### PROVIDED DATA
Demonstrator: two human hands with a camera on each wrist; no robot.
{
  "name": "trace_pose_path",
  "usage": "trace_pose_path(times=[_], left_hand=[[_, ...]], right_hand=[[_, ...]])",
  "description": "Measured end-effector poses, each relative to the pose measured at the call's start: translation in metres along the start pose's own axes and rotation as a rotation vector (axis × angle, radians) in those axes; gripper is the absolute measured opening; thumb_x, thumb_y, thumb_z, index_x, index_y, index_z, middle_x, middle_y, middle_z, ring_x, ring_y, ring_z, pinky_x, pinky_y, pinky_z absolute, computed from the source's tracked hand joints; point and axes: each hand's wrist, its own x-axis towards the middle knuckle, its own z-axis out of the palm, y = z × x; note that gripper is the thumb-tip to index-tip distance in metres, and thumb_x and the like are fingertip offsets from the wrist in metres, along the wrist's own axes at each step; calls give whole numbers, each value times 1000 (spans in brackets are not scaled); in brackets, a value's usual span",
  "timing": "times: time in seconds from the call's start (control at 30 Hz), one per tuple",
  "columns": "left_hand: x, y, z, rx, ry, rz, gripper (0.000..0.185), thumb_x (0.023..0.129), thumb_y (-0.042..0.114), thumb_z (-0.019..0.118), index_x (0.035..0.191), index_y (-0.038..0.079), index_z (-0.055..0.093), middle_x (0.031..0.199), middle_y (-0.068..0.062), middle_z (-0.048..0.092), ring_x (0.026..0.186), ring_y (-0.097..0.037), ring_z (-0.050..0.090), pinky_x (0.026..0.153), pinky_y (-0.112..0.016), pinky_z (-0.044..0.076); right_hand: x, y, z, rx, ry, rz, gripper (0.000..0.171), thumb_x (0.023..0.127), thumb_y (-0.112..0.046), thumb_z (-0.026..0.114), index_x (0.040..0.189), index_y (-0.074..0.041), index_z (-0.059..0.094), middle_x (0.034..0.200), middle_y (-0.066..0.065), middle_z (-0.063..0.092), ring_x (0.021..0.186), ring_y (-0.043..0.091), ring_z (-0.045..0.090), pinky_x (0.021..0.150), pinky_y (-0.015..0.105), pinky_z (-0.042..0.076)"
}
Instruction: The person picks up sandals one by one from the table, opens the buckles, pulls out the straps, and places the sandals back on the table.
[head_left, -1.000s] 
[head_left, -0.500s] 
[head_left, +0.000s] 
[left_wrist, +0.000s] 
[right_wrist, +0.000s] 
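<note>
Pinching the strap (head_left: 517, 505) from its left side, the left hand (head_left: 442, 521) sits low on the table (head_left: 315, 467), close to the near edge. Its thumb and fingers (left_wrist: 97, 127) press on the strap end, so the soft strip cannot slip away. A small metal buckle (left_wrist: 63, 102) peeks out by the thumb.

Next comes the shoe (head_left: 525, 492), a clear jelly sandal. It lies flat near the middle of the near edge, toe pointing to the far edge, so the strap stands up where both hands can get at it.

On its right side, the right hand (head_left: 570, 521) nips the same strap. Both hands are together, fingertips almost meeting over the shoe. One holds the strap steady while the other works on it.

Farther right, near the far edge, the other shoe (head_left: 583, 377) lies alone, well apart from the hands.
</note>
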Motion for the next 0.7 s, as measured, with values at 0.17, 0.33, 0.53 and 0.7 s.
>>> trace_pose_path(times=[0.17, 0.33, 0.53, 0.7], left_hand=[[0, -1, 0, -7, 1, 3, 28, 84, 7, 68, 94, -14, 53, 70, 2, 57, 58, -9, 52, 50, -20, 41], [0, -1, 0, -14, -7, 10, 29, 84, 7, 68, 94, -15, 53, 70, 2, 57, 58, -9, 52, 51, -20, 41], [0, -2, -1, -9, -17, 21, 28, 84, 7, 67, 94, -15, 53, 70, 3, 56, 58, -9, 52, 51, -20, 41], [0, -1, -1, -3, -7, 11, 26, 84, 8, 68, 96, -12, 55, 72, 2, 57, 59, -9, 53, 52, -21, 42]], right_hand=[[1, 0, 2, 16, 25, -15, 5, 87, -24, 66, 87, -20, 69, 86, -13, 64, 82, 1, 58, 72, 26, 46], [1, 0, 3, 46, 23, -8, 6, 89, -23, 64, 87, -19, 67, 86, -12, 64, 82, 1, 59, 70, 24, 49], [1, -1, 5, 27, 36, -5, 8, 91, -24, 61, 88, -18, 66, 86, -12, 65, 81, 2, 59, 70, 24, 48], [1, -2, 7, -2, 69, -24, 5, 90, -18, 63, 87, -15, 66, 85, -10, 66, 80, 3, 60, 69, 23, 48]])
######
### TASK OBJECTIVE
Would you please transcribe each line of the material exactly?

### RESPONSE BELOW
Demonstrator: two human hands with a camera on each wrist; no robot.
{
  "name": "trace_pose_path",
  "usage": "trace_pose_path(times=[_], left_hand=[[_, ...]], right_hand=[[_, ...]])",
  "description": "Measured end-effector poses, each relative to the pose measured at the call's start: translation in metres along the start pose's own axes and rotation as a rotation vector (axis × angle, radians) in those axes; gripper is the absolute measured opening; thumb_x, thumb_y, thumb_z, index_x, index_y, index_z, middle_x, middle_y, middle_z, ring_x, ring_y, ring_z, pinky_x, pinky_y, pinky_z absolute, computed from the source's tracked hand joints; point and axes: each hand's wrist, its own x-axis towards the middle knuckle, its own z-axis out of the palm, y = z × x; note that gripper is the thumb-tip to index-tip distance in metres, and thumb_x and the like are fingertip offsets from the wrist in metres, along the wrist's own axes at each step; calls give whole numbers, each value times 1000 (spans in brackets are not scaled); in brackets, a value's usual span",
  "timing": "times: time in seconds from the call's start (control at 30 Hz), one per tuple",
  "columns": "left_hand: x, y, z, rx, ry, rz, gripper (0.000..0.185), thumb_x (0.023..0.129), thumb_y (-0.042..0.114), thumb_z (-0.019..0.118), index_x (0.035..0.191), index_y (-0.038..0.079), index_z (-0.055..0.093), middle_x (0.031..0.199), middle_y (-0.068..0.062), middle_z (-0.048..0.092), ring_x (0.026..0.186), ring_y (-0.097..0.037), ring_z (-0.050..0.090), pinky_x (0.026..0.153), pinky_y (-0.112..0.016), pinky_z (-0.044..0.076); right_hand: x, y, z, rx, ry, rz, gripper (0.000..0.171), thumb_x (0.023..0.127), thumb_y (-0.112..0.046), thumb_z (-0.026..0.114), index_x (0.040..0.189), index_y (-0.074..0.041), index_z (-0.059..0.094), middle_x (0.034..0.200), middle_y (-0.066..0.065), middle_z (-0.063..0.092), ring_x (0.021..0.186), ring_y (-0.043..0.091), ring_z (-0.045..0.090), pinky_x (0.021..0.150), pinky_y (-0.015..0.105), pinky_z (-0.042..0.076)"
}
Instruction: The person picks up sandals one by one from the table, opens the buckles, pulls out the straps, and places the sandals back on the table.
[head_left, -1.000s] 
[head_left, -0.500s] 
[head_left, +0.000s] 
[left_wrist, +0.000s] 
[right_wrist, +0.000s] 
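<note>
Pinching the strap (head_left: 517, 505) from its left side, the left hand (head_left: 442, 521) sits low on the table (head_left: 315, 467), close to the near edge. Its thumb and fingers (left_wrist: 97, 127) press on the strap end, so the soft strip cannot slip away. A small metal buckle (left_wrist: 63, 102) peeks out by the thumb.

Next comes the shoe (head_left: 525, 492), a clear jelly sandal. It lies flat near the middle of the near edge, toe pointing to the far edge, so the strap stands up where both hands can get at it.

On its right side, the right hand (head_left: 570, 521) nips the same strap. Both hands are together, fingertips almost meeting over the shoe. One holds the strap steady while the other works on it.

Farther right, near the far edge, the other shoe (head_left: 583, 377) lies alone, well apart from the hands.
</note>
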Motion for the next 0.7 s, as measured, with values at 0.17, 0.33, 0.53 and 0.7 s.
>>> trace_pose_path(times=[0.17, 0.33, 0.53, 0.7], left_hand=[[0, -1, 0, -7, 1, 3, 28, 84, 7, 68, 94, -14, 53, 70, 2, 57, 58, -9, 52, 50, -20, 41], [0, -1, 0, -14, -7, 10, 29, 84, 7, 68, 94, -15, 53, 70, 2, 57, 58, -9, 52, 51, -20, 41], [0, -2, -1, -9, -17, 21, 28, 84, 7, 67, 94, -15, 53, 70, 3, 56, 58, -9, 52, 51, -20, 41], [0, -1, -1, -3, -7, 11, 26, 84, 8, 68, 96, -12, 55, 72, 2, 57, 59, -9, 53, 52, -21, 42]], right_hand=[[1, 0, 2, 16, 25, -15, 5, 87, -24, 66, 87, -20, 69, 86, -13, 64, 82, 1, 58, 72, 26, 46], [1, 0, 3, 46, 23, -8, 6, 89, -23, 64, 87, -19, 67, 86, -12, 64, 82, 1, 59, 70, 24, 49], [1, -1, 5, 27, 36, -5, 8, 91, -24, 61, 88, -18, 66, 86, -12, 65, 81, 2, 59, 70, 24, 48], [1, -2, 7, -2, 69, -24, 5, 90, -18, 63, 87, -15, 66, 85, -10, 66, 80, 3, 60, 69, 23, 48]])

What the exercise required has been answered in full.